* _YOUR GOAL_:
Of the material below, only the lines from the line containing "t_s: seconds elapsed" down to the line containing "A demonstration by" belong in the answer, written out exactly.

* _DATA_:
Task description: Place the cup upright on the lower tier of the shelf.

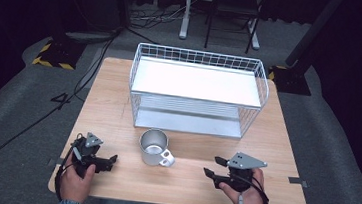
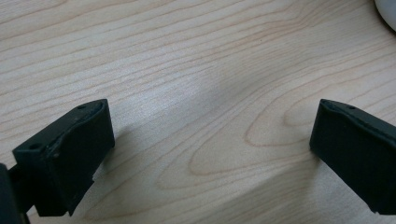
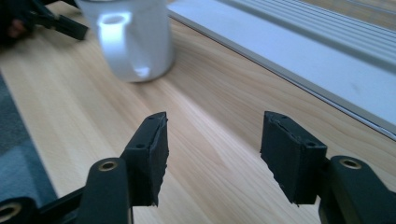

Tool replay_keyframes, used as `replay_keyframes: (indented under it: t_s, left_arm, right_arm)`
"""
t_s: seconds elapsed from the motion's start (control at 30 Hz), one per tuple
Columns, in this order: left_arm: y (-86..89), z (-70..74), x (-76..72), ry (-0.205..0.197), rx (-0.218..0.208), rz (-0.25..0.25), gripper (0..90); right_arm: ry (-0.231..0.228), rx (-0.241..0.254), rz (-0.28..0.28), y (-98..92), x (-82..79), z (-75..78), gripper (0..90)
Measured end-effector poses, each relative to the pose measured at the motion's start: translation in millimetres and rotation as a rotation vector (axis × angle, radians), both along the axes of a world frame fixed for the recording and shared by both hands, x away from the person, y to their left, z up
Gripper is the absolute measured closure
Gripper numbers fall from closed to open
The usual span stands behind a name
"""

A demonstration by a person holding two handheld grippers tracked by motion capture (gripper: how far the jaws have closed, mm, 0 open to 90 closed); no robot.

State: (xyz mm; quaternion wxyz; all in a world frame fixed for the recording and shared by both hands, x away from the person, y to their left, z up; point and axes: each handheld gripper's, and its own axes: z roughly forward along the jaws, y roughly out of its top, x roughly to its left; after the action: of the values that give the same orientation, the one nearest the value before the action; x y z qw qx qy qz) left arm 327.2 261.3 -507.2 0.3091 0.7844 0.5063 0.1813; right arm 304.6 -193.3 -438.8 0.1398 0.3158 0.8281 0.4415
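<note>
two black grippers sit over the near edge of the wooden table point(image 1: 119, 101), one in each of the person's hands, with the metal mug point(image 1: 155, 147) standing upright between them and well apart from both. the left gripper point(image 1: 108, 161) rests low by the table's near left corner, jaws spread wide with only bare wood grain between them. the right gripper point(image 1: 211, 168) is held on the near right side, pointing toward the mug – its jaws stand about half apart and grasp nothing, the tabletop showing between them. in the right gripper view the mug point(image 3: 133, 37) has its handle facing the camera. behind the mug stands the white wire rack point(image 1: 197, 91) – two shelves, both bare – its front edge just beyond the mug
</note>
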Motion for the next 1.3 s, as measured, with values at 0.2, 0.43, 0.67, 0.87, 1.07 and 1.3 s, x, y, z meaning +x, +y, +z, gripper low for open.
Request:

* _EXPECTED OUTPUT_:
t_s: seconds elapsed from the motion's start (control at 30 Hz), one per tuple
Columns, in this order: left_arm: y (-86..89), z (-70..74), x (-76..72), ry (-0.205..0.197), rx (-0.218..0.208), rz (-0.25..0.25), gripper (0..90); right_arm: ry (-0.231..0.228), rx (-0.241..0.254), rz (-0.28..0.28), y (-98..92), x (-82..79), z (-75..78), gripper (0..90)
Measured end-effector poses, each relative to the pose measured at the motion's start: translation in millimetres and rotation as a rotation vector (axis × angle, radians), both along the axes of a world frame fixed for the recording and shared by both hands, x away from the person, y to their left, z up
Gripper is the absolute measured closure
Gripper numbers fall from closed to open
The usual span stands behind a name
"""

A demonstration by a person holding two handheld grippers tracked by motion capture (gripper: how far the jaws have closed, mm, 0 open to 90 closed); no robot.

Here the answer is complete.